Neural Machine translation and the need for Attention mechanism.

Source: Deep Learning on Medium


Sequence-to-sequence learning (Seq2Seq) is all about models that take a sequence as an input and outputs a sequence too. There are many examples and applications of this but today I will focus on one specific application which is a machine language translation. For eg English to Hindi.

There are many approaches you can follow to solve this particular task but the state of the art technique is the Encoder-Decoder approach(More on this later).

Technically, Encoder is a RNN unit that takes a sequence as an input and encodes it as a state vector which is then fed to a decoder with some input to predict the desired output.

Intuitively, Encoder summarizes the English sequence into a special vector which is given to decoder to translate them into equivalent Hindi outputs.

Point to be noted: Generally, this RNN unit is LSTM or GRU.

So our final architecture looks like this.

Instead of describing everything here, Let’s do it step by step:

2.Encoder Architecture:

I will go with a single LSTM unit to make life simpler but in real-world deep LSTM layers are used so that the model can learn in new possible and multiple ways.

Just for the context, LSTM unit takes three inputs and returns three outputs.
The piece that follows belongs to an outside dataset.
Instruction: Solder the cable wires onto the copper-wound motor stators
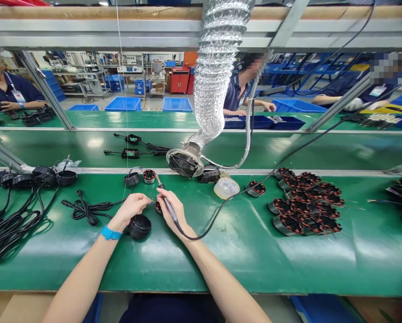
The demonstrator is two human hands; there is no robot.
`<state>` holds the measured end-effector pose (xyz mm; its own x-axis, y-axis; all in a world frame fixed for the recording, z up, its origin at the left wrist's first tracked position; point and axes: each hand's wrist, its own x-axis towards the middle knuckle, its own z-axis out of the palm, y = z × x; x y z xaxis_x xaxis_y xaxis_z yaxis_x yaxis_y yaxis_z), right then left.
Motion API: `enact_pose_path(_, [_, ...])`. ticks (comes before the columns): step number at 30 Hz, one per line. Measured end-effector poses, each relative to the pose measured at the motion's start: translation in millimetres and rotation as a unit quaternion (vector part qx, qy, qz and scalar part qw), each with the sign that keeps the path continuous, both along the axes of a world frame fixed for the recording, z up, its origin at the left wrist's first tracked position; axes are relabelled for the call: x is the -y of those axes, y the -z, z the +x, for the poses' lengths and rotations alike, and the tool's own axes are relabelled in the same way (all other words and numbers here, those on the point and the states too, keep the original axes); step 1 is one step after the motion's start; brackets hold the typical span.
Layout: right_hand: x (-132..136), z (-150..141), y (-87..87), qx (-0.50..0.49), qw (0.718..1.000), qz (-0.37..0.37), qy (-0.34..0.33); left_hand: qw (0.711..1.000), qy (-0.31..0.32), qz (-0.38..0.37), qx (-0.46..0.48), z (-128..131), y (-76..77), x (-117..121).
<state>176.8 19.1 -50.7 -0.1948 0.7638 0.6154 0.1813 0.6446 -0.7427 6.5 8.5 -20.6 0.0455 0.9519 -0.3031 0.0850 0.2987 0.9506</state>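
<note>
My right hand [172,208] is closed around a soldering iron [169,204], whose tip points up and away from me. Partly hidden behind that hand is a motor stator [158,207] with copper windings. My left hand [133,208], wearing a blue wristband [111,233], pinches thin coloured wires [152,201] beside the stator. Below the left fingers lies a round black housing [140,226]. Farther back are another stator [149,176] and a small black cup-shaped housing [131,179]. A coiled black cable [89,208] lies left of my left hand.
A fume extractor fan [185,162] hangs from a foil duct [214,67] ahead. Many stators [305,202] sit at right, near a lone stator [255,188] and a round container [227,187]. Black housings with cables [24,180] lie at left. Co-workers sit across the bench.
</note>
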Motion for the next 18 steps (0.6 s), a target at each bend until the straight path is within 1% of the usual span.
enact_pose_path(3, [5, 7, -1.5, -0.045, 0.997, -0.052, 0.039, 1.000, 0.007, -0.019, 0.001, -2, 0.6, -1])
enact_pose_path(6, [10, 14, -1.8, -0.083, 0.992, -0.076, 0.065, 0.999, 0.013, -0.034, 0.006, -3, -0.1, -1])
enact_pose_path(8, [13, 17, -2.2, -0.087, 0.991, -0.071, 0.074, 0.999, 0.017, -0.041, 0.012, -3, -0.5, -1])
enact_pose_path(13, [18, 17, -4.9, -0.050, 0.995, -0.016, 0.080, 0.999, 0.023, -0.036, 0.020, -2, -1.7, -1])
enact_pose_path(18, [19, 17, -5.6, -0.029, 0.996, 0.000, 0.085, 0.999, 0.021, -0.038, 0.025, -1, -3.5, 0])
Here X, h0 and c0 are the inputs.Y, ht and ct are the outputs. This figure above is the rolled version of a LSTM unit. Basically it takes one word/character at a time and gets unrolled over time. The below figure will make it clear.

The first input is the sequence that we want to translate and the other two inputs are two vectors, cell state and hidden state.

For example, lets take this sequence. “This is a good phone”. This sequence contains 5 words, so our encoder lstm will process each word at single time steps.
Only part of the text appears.